At the same time, 2018 saw the launch in the US of the reusable Tampax Cup, outfitted with disposable Tampax vaginal wipes. This launch followed the success of smaller companies like DivaCup, Mooncup and Lunette who brought the period cup back to the market in the 2010s. The period cup in itself is a much older 19th century invention.

Even if most people still use sanitary pads and tampons (or skip their menstruation due to hormonal contraceptives), the small increase in sales of alternative products was enough to make the big players like P&G give it a go.

Tampax applicator tampons are one of the oldest and most successful commercial menstrual brands in the world, due in part to their disposability and a structure that makes it unnecessary to touch blood. In contrast to this, the Tampax Cup was not a success.

Menstrual cups, in comparison, have a much longer and unsteady history, for the opposite reasons. They rely on a lot of contact with body and blood (something which may not be possible or ok for many), and they can also be expensive.

Consumers in the 1930s, when the first Tampax came on to the market, preferred disposable doses of menstrual protection to the cup’s hands-on insertion. However, the Tampax Cup exemplifies how the traditional industry is responding to the fact that the great-great-grandchildren of their first consumers are changing habits.

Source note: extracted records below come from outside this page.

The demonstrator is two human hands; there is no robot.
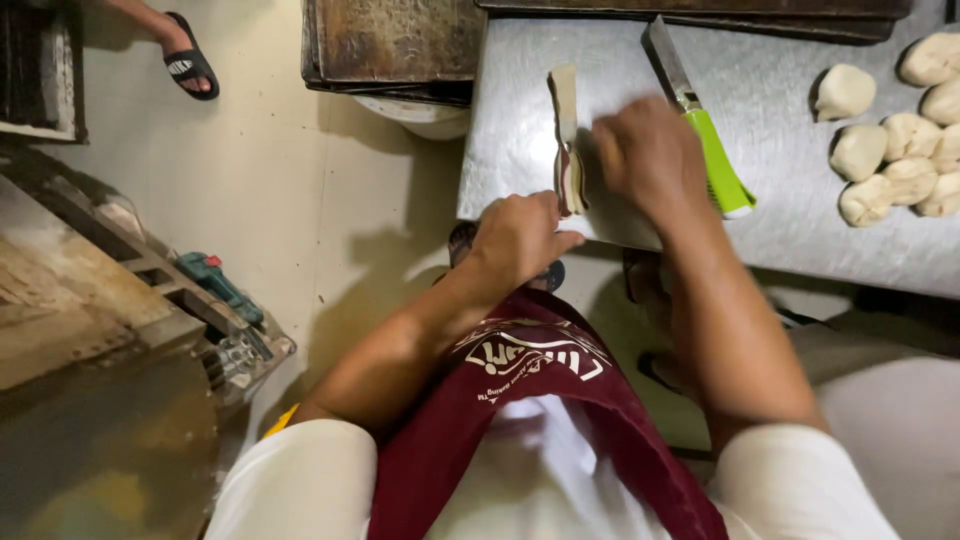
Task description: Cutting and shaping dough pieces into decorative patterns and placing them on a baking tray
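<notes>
My left hand (520, 238) is closed around the handle end of a dough scraper (567, 150), a flat blade held on edge near the front rim of the steel table (520, 150). My right hand (650, 155) lies just to the right of the blade, fingers bent and blurred against the tabletop; whether it grips anything I cannot tell. A large knife with a bright green handle (718, 160) lies on the table, partly under my right hand. Several pale dough balls (890, 150) are grouped at the table's right side.
Stacked dark baking trays (395, 45) stand at the back, beside the table. A wooden pallet with a green power tool (215, 285) lies on the floor at left. Another person's sandalled foot (188, 60) shows at the top left. A white bucket (425, 115) sits under the trays.
</notes>
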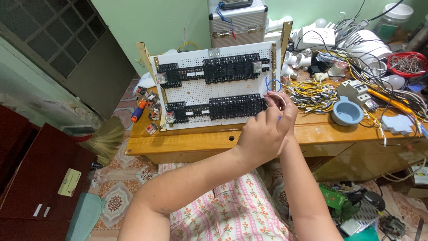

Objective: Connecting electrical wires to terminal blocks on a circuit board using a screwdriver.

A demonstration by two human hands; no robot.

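Floral cloth [232, 209] fills the bottom centre of the frame, and both forearms rise from it to meet at mid-frame. Left hand [261, 140] and right hand [285, 114] are pressed together, fingers pinched on a thin blue wire [273, 85] whose loop stands just above them, beside the right edge of the white board [209, 89] at centre. That board leans upright on the wooden worktop [187, 140], carrying two rows of black terminal blocks [223, 107] (the lower row ends almost touching the fingers). Handling this well seems to call for a short grip on the wire, close to its free end, so the end stays stiff and can be aimed at one slot; which end is being worked is hidden behind the fingers. Keeping the loop away from the yellow wire bundle [312, 93] at centre right would avoid a snag. A blue bowl [347, 112] sits right of the hands, and an orange screwdriver [138, 111] lies left of the board.
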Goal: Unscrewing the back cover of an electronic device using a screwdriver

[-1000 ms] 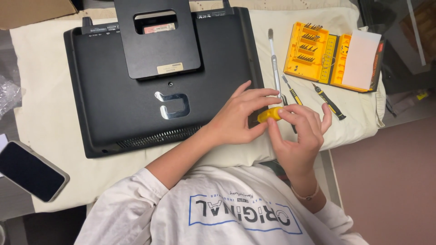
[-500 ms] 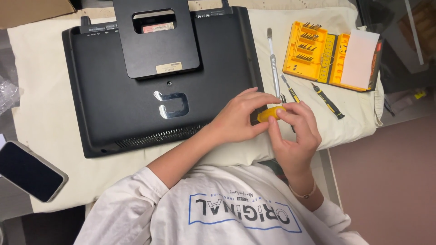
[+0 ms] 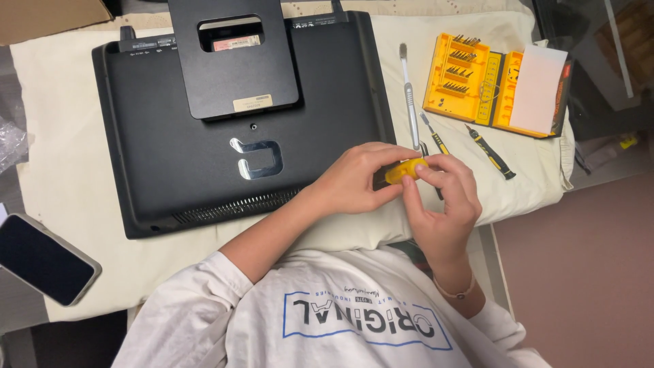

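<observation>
Beside yellow bit case (image 3: pixel 477 85) — white rectangular card (image 3: pixel 538 88).

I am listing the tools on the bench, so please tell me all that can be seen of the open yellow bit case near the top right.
The yellow bit case lies open and flat on the cream cloth, to the right of the black monitor that lies face down. It looks like plastic, with two hinged halves. The left half holds rows of small dark bits in slots; the right half is mostly covered by a pale rectangular pad. Neither hand touches it. A small screwdriver lies just below it, apart from it.
</observation>
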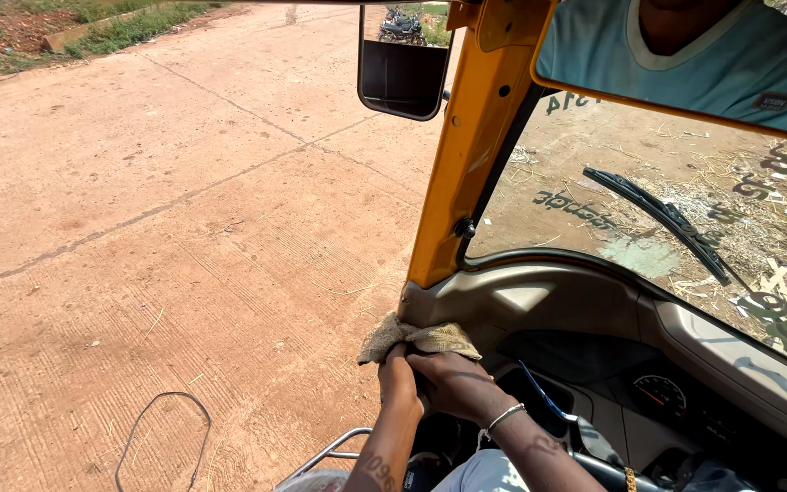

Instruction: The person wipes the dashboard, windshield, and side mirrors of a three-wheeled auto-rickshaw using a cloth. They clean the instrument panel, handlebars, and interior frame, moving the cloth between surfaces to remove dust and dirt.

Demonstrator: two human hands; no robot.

Our grandmothers made their own reusable sanitary pads and washed them in between uses. Today a new generation may not look upon this with aversion, they might find it an attractive option. If so, then disposable sanitary pads and tampons have lasted for around a century, as a typical yet not much discussed example of the 20th centuries throwaway culture.

The small increase in sales of reusable products like the menstrual cup during the past decade was enough for big players like Proctor & Gamble to try and launch their own cup product.

Going beyond the market

In comparison to what corporations offer, the lived experiences of people who bleed (available through #MyAlwaysExperience and #EndPeriodPoverty, for example), reveal a more complicated set of factors.

Consumers are growing restless, and demanding answers to more questions than “How can I keep my underwear clean?” Menstrual pain, heavy bleeding and endometriosis remain pressing issues for many. At the very least consumers would like to know what ingredients their products are actually made of.

The upside to recent corporate interest is that menstruation is being recognised as important, all over the world. The downside is that this recognition is still mostly driven by the wish to sell more products and, so far, seems to mostly benefit those who sell products. When menstruation now increasingly is a topic of public debate, it’s important to remind ourselves of who is talking, and who has something to profit from upholding ideas of menstruation etiquette.

In the UK, Kenya and the rest of the world, activists continue to fight against period poverty and other menstrual issues that cannot be solved by products. Better menstrual care means going beyond what the market alone can deliver.